The Toowong Roundabout (also nicknamed “death by roundabout”, by some) is a combination of two roundabouts in close proximity to each other. Getting on and off the roundabouts takes considerable navigational skills, and is adjacent to Toowong Cemetery.

The first roundabout is the connecting link between the western end of Milton Road and the eastern end the Western Freeway that passes through Toowong. It also intersects the road that runs up past the Mt Coot-tha Botanical Gardens to meet Sir Samuel Griffith Drive at a T intersection, a popular route that takes you up to the top of Mt Coot-tha.

The second roundabout is for vehicles that pass from the Centenary Highway (or M5 Motorway) onto Milton Rd, or through Frederick St to travel south to Miskin St.

Getting to the Toowong Roundabout is not a pleasant (or particularly safe) experience during peak hour traffic. If you’re travelling south on Frederick Street you can take the overpass to the right over the first roundabout, stick to the right, and get to the second roundabout while staying mostly out of the way of cars.

However if you travel from any other entry point to the second roundabout then you need to get across two lanes of traffic coming from the first roundabout and the third lane coming from the overpass, all of which are accelerating straight ahead to the freeway (bypassing the second roundabout).
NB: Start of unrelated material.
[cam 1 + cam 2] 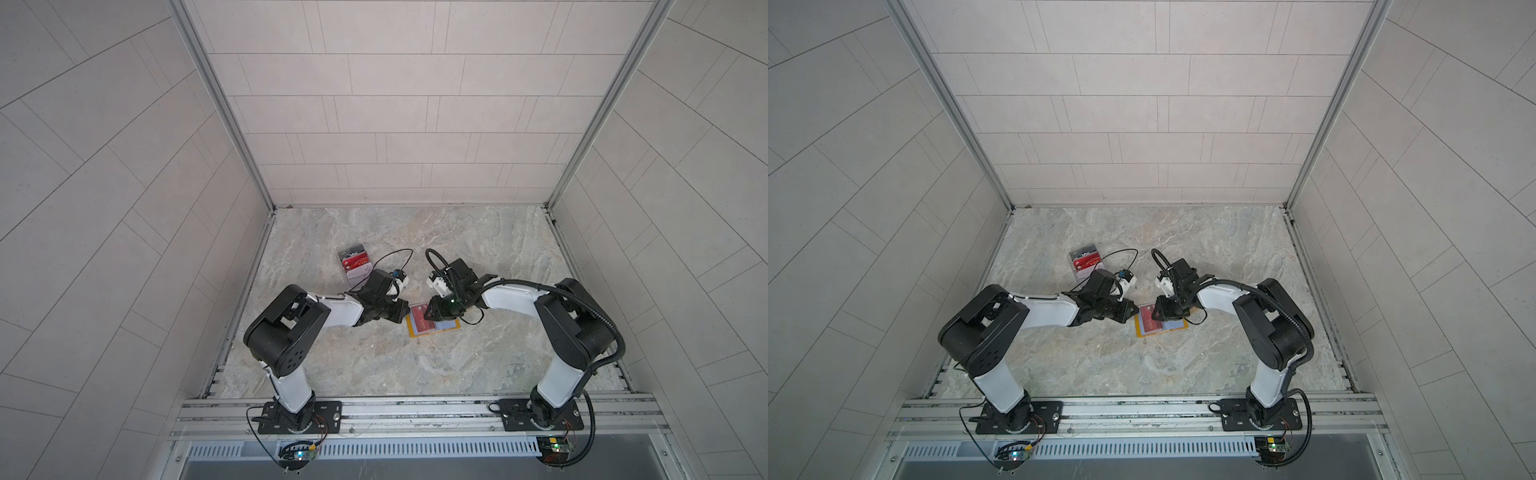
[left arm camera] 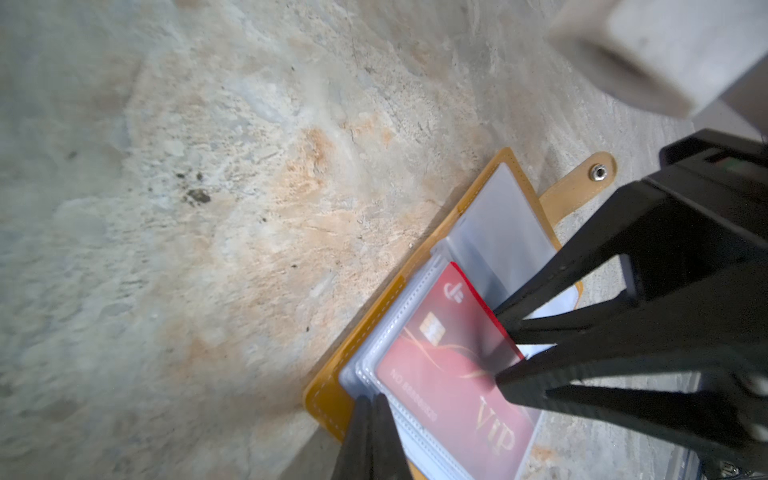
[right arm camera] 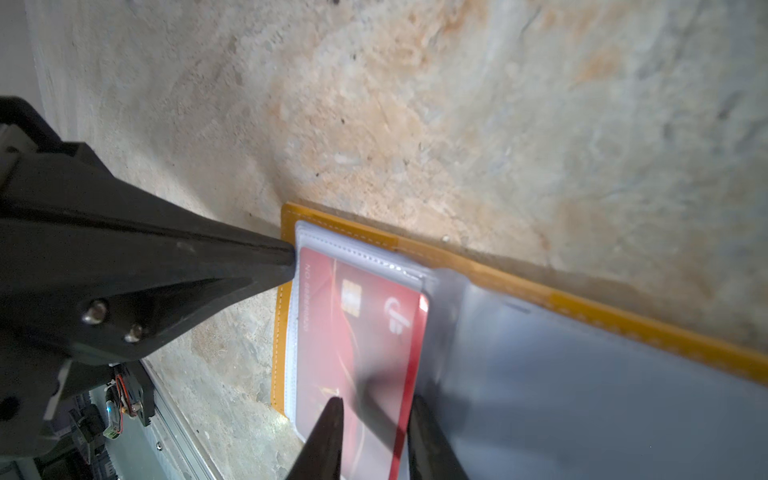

You need to get across to the right hand side to be able to turn onto the side lane to the second roundabout.

Another alternative is to enter the first roundabout on the road (from Milton Road or Miskin Street) and get across into the right hand lane before the traffic around you has a chance to start accelerating. The overpass lane then joins in from the right and you don’t have much space to get across it as well before you miss the turn off and end up in the middle lane on the freeway (not where you want to be). The traffic coming off the overpass has already had a bit of distance (downhill) to start accelerating, so this is no easy task. This approach is not recommended unless you are really sure you know what you are doing.

Article courtesy Wikipedia.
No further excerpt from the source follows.